Koniec lipca wyjątkowo sprzyja obserwacji nieba. Wszystko dzięki temu, że wtedy mają miejsce wypadający 30 lipca nów Księżyca i aktywność kilku dużych rojów meteorów.
Do 15 meteorów na godzinę
Pierwszy z nich to sławne Perseidy. Choć maksimum ich aktywności wypada w okolicach 12 sierpnia, tworzą one na tyle duży rój, że jego meteory możemy obserwować od połowy lipca do ok. 25 sierpnia. Na przełomie lipca i sierpnia rój jest tak aktywny, że nad ranem, kiedy radiant (miejsce, z którego zdają się "rozchodzić" meteory z danego roju) znajduje się wysoko nad horyzontem, możemy zabserwować od 10 do 15 takich "spadających gwiazd" na godzinę.
Nie tylko Perseidy
Następny ciekawy rój to Delta Aquarydy S. Dla obserwatorów, którzy przebywają w okolicach równika i na półkuli południowej, to naprawdę duży rój - potrafi "wydać" nawet kilkadziesiąt meteorów na godzinę.
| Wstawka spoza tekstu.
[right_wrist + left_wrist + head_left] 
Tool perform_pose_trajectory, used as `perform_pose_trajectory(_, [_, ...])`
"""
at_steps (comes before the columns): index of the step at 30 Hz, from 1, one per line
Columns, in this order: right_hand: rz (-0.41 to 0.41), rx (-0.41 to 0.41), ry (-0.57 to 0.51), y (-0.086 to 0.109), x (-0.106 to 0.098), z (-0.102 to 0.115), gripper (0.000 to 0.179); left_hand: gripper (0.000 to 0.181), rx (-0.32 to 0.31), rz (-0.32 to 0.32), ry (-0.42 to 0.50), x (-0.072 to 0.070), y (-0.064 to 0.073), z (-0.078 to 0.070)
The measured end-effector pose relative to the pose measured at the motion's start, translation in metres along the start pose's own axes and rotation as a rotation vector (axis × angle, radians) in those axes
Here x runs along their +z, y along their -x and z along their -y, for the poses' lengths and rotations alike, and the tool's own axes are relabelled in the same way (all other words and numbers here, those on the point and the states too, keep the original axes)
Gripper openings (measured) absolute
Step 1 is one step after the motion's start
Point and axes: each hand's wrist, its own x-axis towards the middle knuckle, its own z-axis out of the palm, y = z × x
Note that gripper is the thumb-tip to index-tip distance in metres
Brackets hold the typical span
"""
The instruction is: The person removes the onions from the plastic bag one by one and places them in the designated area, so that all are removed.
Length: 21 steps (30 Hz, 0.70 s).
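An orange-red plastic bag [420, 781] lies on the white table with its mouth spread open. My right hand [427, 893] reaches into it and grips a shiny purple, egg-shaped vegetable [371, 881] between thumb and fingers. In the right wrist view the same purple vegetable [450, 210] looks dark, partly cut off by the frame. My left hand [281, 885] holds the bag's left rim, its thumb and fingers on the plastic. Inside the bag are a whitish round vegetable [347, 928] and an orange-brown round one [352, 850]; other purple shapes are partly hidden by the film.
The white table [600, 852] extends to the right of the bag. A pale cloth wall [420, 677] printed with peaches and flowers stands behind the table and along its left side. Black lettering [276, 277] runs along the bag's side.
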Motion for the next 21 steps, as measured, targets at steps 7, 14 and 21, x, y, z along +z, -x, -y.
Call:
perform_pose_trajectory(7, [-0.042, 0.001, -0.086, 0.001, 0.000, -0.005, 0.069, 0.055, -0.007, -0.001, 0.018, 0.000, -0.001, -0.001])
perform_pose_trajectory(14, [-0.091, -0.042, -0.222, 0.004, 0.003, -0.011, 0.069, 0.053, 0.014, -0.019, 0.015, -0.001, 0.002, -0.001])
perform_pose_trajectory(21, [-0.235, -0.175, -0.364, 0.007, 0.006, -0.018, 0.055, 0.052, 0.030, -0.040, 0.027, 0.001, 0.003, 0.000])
W Polsce jego radiant przesuwa się niestety dość nisko nad horyzontem, przez co ilość meteorytów jest znacznie mniejsza. Mimo wszystko, w okolicach swojego maksimum aktywności, które wypada 28 lipca, potrafi on pokazać nam nawet pięć meteorów na godzinę.
Trzeci rój to Alfa Capricornidy - aktywne przez cały lipiec i pierwszą połowę sierpnia. Ich maksimum ma miejsce 30 lipca. Jest to bardzo efektowny rój meteorów, bowiem jego zjawiska są dość powolne i często naprawdę jasne. Nie wykazuje on jakiejś szczególnej aktywności, ale w ciągu godziny można zaobserwować dwa-trzy zjawiska.
Poniżej Wodnika znajduje się za to gwiazdozbiór Ryby Południowej, słabo znany w Polsce. Świeci u nas tylko w ciągu wakacji i to nisko, nad samym południowym horyzontem. W konstelacji tej znajduje się jednak radiant kolejnego roju meteorów - Piscis Austrinidów. Nie jest specjalnie aktywny, ale może dołożyć do zbiorczej aktywności jedno zjawisko na kilka godzin obserwacji.
Weźcie ze sobą leżak
Nie należy zapominać o tym, że na rojach nie kończą się atrakcje lipcowego nieba. Co noc możemy bowiem podziwiać meteory sporadyczne - nie związane z konkretnymi rojami, wylatujące z różnych kierunków i pojawiające się na niebie w przypadkowych miejscach. W lipcu ich aktywność sięga 5-10 na godzinę.
Trzeba jednak pamiętać, że nasze szanse na dojrzenie dużej ilości zjawisk rosną, gdy spełnimy kilka ważnych warunków.
- Po pierwsze, należy obserwować z miejsca położonego z dala od świateł miejskich. Po drugie, niebo nie powinno być zasłonięte przez drzewa czy budynki. Dobrze też zadbać o adaptację wzroku do ciemności. Dopiero po około 10-20 minutach przebywania w ciemności, nasz wzrok jest w stanie dostrzec najsłabsze gwiazdy i meteory. Pamiętajmy też o wygodzie, bo stanie przez kilkanaście czy kilkadziesiąt minut z głową zadartą do góry z pewnością nie jest najprzyjemniejszym sposobem obserwacji. Najlepiej wykorzystać do tego np. leżak - radzi Arkadiusz Olech.